On a FreeBSD 11.2-RELEASE jail, luarocks+cqueues (albeit an older version of luarocks) work and generate a working cqueues seemlessly (recently tested). This is actually with a lua53 from FreeBSD pkg repos, where "ldd lua" does not show libthr. So consequently, it would seem that -pthread *is not needed* on FreeBSD 11.2-RELEASE? So we might can say that this bug only effects FreeBSD 12-RELEASE.

With a system where libressl is the default ssl under FreeBSD 12-RELEASE, I built cqueues like so: "ALL_LDFLAGS=-L/usr/lib make all" then "make install".

With a system where the ssl was base or openssl111 I just did "make all" then "make install". There was of course a fetch the release and untar it somewhere in there. The "make install" was ran as root. 

When luarocks attempts to fetch cqueues for lua-http which I also use, I let it, then tell luarocks to "remove --force --local cqueues" and let luarocks complain about dependencies in the future. I basically get things working and use luarocks where I can, and where I can't, install myself if possible. I came up with this method when I saw a pull request still in the works in regards to libressl but never merged over at wahern/cqueues and I had systems that were using libressl as default.

(comment #4)
I'll need to patch ports and do a poudriere run, but from a quick glimpse at the diff I'm guessing it will work. I'll update with information as to this after patching ports and generating a new package.

(comment #5)
I'll naively ask why it's important that lua-5.3.so not have a dependency on pthreads?
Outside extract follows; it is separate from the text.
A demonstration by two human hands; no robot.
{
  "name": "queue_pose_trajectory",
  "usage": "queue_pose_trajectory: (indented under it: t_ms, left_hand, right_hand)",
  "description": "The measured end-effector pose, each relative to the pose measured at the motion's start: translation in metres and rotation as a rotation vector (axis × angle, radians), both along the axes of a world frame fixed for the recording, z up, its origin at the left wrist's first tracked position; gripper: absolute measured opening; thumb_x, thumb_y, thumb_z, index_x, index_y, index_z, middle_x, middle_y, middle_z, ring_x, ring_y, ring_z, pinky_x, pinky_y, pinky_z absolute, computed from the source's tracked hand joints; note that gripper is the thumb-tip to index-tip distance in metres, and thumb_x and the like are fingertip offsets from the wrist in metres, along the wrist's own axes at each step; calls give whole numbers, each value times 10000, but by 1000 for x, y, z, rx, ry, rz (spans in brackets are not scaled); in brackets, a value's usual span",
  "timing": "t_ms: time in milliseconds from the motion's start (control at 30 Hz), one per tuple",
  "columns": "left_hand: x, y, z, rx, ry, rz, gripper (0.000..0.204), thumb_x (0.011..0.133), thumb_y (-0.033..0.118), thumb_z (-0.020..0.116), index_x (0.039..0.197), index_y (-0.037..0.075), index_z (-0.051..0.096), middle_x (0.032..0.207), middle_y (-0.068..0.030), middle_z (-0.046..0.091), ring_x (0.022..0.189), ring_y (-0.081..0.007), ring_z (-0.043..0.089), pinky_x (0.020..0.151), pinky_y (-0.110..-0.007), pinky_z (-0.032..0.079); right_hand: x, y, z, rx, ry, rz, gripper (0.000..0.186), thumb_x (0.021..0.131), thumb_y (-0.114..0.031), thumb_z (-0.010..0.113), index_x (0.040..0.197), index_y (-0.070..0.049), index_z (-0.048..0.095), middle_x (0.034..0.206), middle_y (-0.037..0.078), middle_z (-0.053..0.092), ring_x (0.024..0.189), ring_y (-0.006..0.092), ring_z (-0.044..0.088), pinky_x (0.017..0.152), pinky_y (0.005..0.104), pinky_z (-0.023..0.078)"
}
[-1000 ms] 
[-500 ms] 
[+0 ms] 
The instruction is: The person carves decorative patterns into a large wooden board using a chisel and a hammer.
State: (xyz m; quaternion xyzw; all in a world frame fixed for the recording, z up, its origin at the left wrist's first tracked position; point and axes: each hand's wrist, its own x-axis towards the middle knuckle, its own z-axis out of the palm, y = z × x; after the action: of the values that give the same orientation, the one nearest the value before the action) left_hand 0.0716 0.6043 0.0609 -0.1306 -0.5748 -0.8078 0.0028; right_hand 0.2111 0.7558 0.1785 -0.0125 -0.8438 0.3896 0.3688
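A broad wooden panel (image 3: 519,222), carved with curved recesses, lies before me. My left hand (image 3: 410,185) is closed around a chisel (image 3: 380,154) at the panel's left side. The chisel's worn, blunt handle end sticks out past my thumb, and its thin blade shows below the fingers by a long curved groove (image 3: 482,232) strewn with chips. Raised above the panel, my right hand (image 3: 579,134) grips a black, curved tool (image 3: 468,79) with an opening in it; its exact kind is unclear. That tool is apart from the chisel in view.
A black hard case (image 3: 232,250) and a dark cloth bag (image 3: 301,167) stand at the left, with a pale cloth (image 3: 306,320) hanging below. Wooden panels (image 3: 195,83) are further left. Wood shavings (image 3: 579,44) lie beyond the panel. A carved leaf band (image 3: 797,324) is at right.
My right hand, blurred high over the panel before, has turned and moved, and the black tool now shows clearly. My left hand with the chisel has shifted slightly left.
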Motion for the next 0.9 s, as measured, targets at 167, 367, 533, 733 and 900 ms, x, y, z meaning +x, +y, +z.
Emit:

I can't exactly think of a case where it would render a degradation in performance or cause an issue, but I'd like to understand the reasoning behind that. That said, the review linked gives the option of linking against pthreads. I would argue for it to be built against pthreads by default (the default option), since the FreeBSD pkg repos will use the defaults in the port, and without it as default, everyone who uses lua at this point with threads will need to build lua from ports or from source. That won't effect me (I'll just build with pthreads on my own pkg repos) but would effect others. Also I would assume the test code given in the review probably would work under lua 5.1 and 5.2. I'm pretty sure about 5.2, but I've actually actively avoided lua 5.1 and came to lua using 5.2, so wouldn't know for sure.
Comment 8 i+fbsd 2019-01-24 13:04:56 UTC
(comment #4)
Patched ports, poudriere ran, repo updated, installed new lua53, cqueues test in review passed. FreeBSD 12-RELEASE. Prior under same FreeBSD version failed. 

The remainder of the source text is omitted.